* Activity
Write out again only the lines running from the one that contains "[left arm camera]" to the end of the records below, including both the first and the last.

* Data

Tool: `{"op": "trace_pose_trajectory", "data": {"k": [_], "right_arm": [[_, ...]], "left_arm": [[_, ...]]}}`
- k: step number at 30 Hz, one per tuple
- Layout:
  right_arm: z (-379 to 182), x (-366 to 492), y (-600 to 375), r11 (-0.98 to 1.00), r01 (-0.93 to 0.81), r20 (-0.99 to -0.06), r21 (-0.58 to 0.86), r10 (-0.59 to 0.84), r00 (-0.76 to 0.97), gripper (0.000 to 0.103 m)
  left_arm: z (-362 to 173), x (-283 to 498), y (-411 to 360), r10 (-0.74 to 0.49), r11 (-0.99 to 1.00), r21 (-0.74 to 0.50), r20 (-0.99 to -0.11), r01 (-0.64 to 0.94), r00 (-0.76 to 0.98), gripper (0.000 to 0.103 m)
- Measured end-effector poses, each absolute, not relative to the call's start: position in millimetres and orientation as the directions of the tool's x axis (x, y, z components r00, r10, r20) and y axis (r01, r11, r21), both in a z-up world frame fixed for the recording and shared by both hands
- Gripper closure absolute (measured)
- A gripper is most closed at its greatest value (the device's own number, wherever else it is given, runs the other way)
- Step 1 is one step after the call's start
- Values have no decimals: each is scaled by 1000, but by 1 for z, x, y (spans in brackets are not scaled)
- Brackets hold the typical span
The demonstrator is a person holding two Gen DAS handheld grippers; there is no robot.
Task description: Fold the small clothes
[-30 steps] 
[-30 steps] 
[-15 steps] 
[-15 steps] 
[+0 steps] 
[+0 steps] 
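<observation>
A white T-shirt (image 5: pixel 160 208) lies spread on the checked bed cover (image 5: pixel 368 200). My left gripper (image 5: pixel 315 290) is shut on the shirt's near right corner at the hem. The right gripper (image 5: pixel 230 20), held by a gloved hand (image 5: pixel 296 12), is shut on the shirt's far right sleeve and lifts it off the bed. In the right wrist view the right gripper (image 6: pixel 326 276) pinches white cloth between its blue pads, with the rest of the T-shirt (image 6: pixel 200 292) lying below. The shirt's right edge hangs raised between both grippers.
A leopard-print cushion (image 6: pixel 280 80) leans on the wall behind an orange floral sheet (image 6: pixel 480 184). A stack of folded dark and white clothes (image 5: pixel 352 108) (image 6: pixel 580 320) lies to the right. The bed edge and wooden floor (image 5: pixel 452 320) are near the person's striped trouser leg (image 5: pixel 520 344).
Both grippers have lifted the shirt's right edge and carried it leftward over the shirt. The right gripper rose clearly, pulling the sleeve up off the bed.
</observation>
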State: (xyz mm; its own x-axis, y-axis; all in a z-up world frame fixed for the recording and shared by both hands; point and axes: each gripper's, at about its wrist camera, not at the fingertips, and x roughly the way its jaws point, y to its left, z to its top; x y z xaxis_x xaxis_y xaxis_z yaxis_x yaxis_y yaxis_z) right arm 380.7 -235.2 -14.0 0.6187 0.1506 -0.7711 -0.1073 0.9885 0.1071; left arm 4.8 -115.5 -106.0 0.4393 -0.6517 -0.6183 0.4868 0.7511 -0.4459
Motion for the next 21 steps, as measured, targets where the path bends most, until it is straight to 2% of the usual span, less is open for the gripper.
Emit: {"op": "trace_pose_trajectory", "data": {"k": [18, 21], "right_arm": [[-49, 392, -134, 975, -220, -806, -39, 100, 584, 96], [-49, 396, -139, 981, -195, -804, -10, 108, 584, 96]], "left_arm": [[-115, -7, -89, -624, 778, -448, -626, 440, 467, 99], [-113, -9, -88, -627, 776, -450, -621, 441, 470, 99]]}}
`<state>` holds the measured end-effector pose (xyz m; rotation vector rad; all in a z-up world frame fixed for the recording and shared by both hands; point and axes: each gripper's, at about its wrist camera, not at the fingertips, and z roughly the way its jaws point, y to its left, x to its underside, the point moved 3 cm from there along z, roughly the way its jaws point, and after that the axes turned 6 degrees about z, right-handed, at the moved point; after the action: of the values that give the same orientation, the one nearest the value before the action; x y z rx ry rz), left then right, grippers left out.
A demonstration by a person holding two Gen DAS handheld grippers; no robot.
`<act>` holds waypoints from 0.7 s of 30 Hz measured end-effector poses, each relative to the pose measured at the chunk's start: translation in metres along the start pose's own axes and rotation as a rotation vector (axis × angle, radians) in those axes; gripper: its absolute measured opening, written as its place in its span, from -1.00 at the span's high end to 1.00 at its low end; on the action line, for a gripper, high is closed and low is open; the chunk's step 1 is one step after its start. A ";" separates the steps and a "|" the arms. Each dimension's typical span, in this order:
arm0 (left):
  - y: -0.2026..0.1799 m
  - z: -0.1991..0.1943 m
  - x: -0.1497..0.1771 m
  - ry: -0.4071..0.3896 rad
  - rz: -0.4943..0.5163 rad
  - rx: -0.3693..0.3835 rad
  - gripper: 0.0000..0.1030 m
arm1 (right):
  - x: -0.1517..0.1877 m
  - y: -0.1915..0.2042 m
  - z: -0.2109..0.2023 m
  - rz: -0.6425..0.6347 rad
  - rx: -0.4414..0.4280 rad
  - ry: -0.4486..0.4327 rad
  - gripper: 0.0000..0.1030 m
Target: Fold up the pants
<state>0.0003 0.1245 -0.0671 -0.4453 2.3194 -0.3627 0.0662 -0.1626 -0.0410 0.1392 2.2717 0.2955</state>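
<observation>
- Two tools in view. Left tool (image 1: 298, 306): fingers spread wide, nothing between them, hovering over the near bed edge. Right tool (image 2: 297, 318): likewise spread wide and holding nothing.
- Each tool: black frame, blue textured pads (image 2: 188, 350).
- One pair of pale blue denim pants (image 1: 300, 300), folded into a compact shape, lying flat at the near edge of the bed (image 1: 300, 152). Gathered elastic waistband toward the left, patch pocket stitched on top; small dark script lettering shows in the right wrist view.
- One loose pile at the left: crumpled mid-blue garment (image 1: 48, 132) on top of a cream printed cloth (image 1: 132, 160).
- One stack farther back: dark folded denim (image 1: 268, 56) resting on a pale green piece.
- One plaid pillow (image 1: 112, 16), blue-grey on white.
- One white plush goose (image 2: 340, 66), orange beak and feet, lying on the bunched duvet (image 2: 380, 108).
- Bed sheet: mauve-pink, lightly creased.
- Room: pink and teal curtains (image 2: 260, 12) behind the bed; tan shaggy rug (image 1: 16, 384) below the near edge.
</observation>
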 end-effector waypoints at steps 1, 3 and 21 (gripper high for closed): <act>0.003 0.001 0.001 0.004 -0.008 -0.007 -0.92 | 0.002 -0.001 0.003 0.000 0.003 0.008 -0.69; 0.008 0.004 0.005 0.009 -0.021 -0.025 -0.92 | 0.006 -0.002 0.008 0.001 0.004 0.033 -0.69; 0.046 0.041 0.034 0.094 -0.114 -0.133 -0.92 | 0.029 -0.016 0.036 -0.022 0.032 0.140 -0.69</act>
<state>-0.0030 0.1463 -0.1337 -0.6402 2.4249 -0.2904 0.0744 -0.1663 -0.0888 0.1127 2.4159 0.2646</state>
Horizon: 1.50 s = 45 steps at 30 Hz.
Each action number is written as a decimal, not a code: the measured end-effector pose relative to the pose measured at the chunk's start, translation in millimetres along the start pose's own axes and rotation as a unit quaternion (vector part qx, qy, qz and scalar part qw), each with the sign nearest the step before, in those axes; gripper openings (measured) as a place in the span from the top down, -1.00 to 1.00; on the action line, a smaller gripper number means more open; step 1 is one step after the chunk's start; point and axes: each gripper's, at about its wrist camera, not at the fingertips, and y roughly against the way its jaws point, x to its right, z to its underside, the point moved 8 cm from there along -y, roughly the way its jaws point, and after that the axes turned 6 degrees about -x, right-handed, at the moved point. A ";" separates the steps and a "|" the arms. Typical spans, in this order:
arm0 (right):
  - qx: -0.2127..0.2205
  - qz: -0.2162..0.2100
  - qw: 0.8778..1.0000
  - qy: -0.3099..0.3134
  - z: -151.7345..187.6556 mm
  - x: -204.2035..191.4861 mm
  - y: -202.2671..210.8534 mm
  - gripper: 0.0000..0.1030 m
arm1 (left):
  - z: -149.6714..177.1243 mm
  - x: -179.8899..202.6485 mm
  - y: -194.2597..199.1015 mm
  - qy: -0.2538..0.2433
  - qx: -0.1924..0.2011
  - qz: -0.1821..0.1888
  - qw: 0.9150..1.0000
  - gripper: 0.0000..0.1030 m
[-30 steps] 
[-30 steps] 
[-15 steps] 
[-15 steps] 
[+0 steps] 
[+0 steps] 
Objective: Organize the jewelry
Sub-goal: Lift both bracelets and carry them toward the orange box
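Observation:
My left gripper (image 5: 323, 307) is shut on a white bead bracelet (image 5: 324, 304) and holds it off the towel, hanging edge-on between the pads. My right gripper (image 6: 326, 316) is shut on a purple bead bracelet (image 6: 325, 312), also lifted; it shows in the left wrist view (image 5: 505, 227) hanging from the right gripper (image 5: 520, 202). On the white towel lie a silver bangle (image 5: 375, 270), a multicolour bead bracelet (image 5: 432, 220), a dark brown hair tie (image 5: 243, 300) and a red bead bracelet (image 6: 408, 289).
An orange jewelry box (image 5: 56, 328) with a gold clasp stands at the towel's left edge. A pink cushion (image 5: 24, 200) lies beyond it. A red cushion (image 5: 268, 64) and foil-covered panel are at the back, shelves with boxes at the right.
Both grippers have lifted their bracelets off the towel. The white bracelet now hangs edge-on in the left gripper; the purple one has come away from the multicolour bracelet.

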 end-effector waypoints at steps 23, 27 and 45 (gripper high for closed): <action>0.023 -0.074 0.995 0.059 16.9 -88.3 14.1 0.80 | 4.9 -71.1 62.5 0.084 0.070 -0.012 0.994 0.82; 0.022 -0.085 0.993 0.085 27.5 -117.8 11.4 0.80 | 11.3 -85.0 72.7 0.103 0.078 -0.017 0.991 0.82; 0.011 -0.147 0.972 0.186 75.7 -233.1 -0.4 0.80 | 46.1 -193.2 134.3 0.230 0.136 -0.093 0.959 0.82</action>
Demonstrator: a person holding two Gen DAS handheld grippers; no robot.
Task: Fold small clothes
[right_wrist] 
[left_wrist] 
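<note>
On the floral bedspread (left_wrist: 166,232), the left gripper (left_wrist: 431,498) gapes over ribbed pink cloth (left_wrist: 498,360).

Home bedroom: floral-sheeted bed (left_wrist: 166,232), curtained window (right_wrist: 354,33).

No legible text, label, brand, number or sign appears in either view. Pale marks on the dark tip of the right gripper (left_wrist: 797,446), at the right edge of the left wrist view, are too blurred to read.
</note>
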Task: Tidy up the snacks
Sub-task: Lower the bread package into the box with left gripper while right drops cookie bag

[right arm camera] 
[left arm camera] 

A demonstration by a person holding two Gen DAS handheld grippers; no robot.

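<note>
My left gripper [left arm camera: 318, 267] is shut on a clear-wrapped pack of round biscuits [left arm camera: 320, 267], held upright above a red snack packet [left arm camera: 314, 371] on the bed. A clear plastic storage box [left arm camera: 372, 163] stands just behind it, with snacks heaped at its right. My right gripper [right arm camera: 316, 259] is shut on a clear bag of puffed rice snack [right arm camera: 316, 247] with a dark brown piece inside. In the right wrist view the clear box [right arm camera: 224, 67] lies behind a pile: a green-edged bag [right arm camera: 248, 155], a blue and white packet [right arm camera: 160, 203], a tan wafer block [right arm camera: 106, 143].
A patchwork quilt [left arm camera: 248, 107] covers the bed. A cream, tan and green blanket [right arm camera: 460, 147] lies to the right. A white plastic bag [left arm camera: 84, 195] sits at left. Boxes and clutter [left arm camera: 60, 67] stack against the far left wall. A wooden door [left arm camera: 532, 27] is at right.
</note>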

* Response to the exercise
[left arm camera] 

A demonstration by a person holding two Gen DAS handheld grippers; no robot.

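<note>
My left gripper [left arm camera: 318, 267] is shut on a clear-wrapped pack of round biscuits [left arm camera: 320, 267], held upright above a red snack packet [left arm camera: 314, 371] on the bed. A clear plastic storage box [left arm camera: 372, 163] stands just behind it, with snacks heaped at its right. My right gripper [right arm camera: 316, 259] is shut on a clear bag of puffed rice snack [right arm camera: 316, 247] with a dark brown piece inside. In the right wrist view the clear box [right arm camera: 224, 67] lies behind a pile: a green-edged bag [right arm camera: 248, 155], a blue and white packet [right arm camera: 160, 203], a tan wafer block [right arm camera: 106, 143].
A patchwork quilt [left arm camera: 248, 107] covers the bed. A cream, tan and green blanket [right arm camera: 460, 147] lies to the right. A white plastic bag [left arm camera: 84, 195] sits at left. Boxes and clutter [left arm camera: 60, 67] stack against the far left wall. A wooden door [left arm camera: 532, 27] is at right.
</note>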

Nothing else remains for the exercise.